Navigating nature's toll: Assessing the ecological impact of the refugee crisis in Cox's Bazar, Bangladesh

Heliyon. 2023 Jul 13;9(7):e18255. doi: 10.1016/j.heliyon.2023.e18255. eCollection 2023 Jul.

Abstract

The Rohingya crisis in Myanmar's Rakhine state has resulted in a significant influx of refugees into Cox's Bazar, Bangladesh. However, the ecological impact of this migration has received limited attention in research. This study aimed to address this gap by utilizing remote sensing data and machine learning techniques to model the ecological quality (EQ) of the region before and after the refugee influx. To quantify changes in land use and land cover (LULC), three supervised machine learning classification methods, namely artificial neural networks (ANN), support vector machines (SVM), and random forests (RF), were applied.
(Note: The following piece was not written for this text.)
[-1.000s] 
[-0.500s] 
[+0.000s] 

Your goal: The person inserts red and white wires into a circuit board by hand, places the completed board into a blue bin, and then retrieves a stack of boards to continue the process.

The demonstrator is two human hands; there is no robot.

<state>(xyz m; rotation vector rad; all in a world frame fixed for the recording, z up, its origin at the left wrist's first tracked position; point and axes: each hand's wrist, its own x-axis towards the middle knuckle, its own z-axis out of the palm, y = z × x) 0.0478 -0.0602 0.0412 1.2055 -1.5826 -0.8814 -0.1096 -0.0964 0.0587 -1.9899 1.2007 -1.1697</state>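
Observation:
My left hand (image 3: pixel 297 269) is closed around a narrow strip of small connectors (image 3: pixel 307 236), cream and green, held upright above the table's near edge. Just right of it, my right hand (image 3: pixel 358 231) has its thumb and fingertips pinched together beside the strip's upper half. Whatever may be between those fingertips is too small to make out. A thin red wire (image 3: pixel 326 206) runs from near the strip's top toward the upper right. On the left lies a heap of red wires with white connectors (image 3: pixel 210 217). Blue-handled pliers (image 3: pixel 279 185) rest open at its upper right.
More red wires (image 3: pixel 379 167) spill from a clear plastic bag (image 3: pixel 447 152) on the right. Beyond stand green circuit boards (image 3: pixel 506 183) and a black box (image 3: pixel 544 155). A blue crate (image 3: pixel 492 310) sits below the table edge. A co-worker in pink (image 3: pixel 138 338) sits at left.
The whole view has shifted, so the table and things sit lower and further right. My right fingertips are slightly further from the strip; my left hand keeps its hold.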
The most accurate LULC maps obtained from these methods were then used to assess changes in ecosystem service valuation and function resulting from the land use changes. Furthermore, fuzzy logic models were employed to examine the EQ conditions before and after the Rohingya influx. The findings of the study indicate that the increased number of Rohingya refugees has led to a 9.58% decrease in forest area, accompanied by an 8.25% increase in settlement areas. The estimated total ecosystem services value (ESV) in the research area was $67.83 million in 2017 and $67.78 million in 2021, respectively. The ESV for forests experienced a significant decline of 21.97%, equivalent to a decrease of $5.33 million. Additionally, the reduction in forest lands has contributed to a 13.58% decline in raw materials and a 14.57% decline in biodiversity. Furthermore, utilizing a Markovian transition probability model, our analysis reveals that the EQ conditions in the area have deteriorated from "very good" or "good" to "bad" or "very bad" following the Rohingya influx. The findings of this study emphasize the importance of integrating ecological considerations into decision-making processes and developing proactive measures to mitigate the environmental impact of such large-scale migrations.

Keywords: Ecology; Ecosystem; LULC; Machine learning; Rohingya refugees.